This case concerns determining the prior art status of certain references in an inter partes review. The Federal Circuit considered whether the Patent Trial and Appeal Board (the “Board”) was correct in declining to consider the patent owner’s certain evidence not submitted in compliance with the Board’s rules and in making a determination regarding written description requirements.
Google, Samsung, and LG petitioned for inter partes review of two patents owned by Parus, both patents directed to an interactive voice system that allows a user to request information from a voice web browser. The parties disputed whether Kovatch, a reference identified by petitioners, qualified as prior art. In support of the position that Kovatch qualified as prior art, Parus submitted approximately 40 exhibits totaling 1,300 pages, in addition to claim charts exceeding 100 pages. However, Parus only minimally cited small portions of the material in its briefs without meaningful explanation. The Board found that Parus improperly incorporated these arguments by reference and declined to consider them.
The parties also disputed whether the publication of the application from which the challenged patents claim priority, Kurganov-262, which shares a specification with the challenged patents, was prior art. The Board found so since the common specification failed to provide written description support for certain challenged claims. Parus appealed on both issues.
(1) Did the Board err in not considering Parus’s arguments and evidence regarding antedating, which were incorporated by reference into the response and sur-reply?
(2) Did the Board’s determinations regarding the written description requirement of 35 U.S.C. § 112 exceed its statutory authority under 35 U.S.C. § 311(b)?
(1) No. The Board did not err in declining to consider Parus’s arguments and evidence regarding antedating, which were incorporated by reference into the response and sur-reply.
(2) No. The Board’s determinations regarding the written description requirement of 35 U.S.C. § 112 did not exceed its statutory authority under 35 U.S.C. § 311(b).
(1) On appeal, Parus did not dispute that it incorporated arguments by reference and therefore violated 37 C.F.R. § 42.6(a)(3).
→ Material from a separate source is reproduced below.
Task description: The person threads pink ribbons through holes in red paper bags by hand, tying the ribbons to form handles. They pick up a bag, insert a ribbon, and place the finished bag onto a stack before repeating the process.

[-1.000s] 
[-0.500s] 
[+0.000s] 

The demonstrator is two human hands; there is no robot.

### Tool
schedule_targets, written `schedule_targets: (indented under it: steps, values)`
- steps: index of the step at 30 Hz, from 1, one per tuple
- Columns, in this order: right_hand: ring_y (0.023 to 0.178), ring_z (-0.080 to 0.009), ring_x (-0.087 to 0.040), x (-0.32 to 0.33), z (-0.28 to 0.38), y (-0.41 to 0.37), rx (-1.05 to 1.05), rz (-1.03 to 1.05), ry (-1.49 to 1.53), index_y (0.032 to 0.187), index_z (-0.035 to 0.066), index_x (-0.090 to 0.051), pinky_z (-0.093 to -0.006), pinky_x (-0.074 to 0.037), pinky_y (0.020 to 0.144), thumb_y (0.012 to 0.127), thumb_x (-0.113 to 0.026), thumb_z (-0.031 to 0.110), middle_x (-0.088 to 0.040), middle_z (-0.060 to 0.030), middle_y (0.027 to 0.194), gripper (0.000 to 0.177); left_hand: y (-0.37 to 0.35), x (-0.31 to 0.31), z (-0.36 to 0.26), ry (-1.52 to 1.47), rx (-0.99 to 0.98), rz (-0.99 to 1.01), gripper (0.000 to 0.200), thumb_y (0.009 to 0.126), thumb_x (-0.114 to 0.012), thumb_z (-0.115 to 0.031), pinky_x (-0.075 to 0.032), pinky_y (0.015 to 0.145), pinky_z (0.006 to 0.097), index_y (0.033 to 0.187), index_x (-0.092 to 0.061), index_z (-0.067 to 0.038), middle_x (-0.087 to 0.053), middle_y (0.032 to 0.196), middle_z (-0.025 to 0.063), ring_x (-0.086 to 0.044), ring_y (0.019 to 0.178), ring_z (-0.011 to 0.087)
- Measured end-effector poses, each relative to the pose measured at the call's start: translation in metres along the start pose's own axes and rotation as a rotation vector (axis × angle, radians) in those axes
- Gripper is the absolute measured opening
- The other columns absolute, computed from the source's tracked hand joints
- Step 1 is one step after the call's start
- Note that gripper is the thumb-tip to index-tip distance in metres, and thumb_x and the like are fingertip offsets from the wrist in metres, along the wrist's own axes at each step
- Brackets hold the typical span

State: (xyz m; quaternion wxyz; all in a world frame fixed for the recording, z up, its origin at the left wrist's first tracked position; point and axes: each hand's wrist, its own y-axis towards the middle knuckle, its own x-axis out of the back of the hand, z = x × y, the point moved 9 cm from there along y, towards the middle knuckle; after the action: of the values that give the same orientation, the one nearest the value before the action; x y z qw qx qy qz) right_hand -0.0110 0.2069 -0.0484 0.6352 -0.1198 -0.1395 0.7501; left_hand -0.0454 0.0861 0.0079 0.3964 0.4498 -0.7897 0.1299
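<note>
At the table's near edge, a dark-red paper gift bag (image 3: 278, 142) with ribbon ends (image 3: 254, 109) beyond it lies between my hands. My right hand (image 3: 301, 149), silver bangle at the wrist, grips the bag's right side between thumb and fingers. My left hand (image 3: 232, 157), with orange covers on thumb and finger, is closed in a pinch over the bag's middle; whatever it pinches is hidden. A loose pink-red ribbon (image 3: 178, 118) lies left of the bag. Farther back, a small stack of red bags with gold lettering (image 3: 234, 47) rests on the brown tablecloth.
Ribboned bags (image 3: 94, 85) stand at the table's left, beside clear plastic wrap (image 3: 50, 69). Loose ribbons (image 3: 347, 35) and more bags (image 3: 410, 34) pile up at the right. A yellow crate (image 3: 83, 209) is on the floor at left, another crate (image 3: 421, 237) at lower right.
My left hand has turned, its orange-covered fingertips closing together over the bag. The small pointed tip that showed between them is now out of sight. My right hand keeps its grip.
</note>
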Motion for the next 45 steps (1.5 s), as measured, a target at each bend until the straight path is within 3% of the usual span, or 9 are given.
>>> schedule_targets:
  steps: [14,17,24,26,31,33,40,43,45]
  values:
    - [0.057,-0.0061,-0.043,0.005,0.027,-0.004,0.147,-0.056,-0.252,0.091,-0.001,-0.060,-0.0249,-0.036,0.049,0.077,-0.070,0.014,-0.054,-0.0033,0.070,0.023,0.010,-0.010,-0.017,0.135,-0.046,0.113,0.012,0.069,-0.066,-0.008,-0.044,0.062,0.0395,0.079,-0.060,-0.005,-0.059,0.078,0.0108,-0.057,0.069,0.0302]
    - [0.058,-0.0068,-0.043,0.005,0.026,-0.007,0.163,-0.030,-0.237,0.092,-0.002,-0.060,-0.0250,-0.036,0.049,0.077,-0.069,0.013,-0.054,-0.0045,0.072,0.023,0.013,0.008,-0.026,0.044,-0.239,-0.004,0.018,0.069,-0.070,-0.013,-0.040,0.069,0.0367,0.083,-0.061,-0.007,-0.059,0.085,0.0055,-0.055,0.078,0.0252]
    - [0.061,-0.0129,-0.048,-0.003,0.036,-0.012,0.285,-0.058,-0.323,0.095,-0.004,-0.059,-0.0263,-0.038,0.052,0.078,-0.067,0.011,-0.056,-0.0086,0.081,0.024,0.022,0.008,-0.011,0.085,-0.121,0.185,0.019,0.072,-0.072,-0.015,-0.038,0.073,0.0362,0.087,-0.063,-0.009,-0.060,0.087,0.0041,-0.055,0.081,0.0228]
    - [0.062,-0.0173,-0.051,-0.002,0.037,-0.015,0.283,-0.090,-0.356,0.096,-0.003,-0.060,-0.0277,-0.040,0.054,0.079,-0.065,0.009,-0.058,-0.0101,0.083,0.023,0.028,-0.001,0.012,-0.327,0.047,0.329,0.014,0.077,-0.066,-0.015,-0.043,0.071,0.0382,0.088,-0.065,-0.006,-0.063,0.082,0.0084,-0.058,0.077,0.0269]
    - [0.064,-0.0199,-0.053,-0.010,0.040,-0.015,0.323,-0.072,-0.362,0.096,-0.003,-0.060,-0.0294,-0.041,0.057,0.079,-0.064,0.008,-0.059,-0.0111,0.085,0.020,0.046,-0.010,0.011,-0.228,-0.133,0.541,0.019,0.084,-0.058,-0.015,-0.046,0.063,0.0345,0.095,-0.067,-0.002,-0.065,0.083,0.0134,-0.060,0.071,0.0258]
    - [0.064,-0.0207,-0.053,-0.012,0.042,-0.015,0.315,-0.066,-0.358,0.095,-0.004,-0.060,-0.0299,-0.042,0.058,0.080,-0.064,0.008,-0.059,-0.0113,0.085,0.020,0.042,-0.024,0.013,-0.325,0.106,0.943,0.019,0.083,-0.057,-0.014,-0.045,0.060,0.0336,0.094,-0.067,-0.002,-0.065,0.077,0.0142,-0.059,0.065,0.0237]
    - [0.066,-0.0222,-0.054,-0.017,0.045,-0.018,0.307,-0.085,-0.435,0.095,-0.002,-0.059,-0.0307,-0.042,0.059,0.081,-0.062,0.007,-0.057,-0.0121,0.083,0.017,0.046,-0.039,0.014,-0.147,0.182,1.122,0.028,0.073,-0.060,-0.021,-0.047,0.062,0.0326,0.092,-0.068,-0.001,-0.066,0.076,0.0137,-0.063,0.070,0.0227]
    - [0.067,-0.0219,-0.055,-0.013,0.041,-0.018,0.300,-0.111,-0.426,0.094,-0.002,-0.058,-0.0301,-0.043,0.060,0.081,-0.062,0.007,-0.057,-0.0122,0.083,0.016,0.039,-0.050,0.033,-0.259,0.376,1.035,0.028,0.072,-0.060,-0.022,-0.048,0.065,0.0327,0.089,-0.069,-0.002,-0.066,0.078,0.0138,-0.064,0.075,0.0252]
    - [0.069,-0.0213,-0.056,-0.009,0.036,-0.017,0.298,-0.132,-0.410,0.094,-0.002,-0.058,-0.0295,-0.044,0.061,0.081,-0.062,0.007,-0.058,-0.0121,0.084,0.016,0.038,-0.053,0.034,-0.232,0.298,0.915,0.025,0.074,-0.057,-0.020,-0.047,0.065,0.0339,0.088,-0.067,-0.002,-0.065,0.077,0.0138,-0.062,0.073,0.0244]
But Parus argued that the Board erred in refusing to consider evidence of antedating and that the statute requires specific and persuasive attorney arguments only from the petitioner, not the patent owner. The Federal Circuit, however, found that the burden of production, which Parus assumed by attempting to antedate an asserted prior art reference, “cannot be met simply by throwing mountains of evidence at the Board without explanation or identification of relevant portions.” The Federal Circuit held that meeting the burden requires some combination of “citing the relevant record evidence with specificity and explaining the significance of the produced material in briefs.” It explained that the policy reasons behind the requirements include minimizing the chance that an argument may be overlooked, eliminating abuses, and preventing evisceration of page limit requirements. The Federal Circuit further held that the Board has the power to strike or not consider submissions that do not comply with the Board’s orders and rules.
(2) Parus argued that 35 U.S.C. § 311(b) limits the scope of IPRs to the cancellation of claims based “only on a ground that could be raised under section 102 or 103.” However, the Federal Circuit, relying on its precedent, held that § 311(b) “merely dictates the grounds on which an IPR petition may be based, not the issues that the Board may consider to resolve those grounds.” Because Parus asserted that Kurnagov-262 is not prior art by claiming priority from the application from which it stems, the Board needed to determine whether the challenged claims satisfied the written description requirement. The Board therefore did not exceed its statutory authority.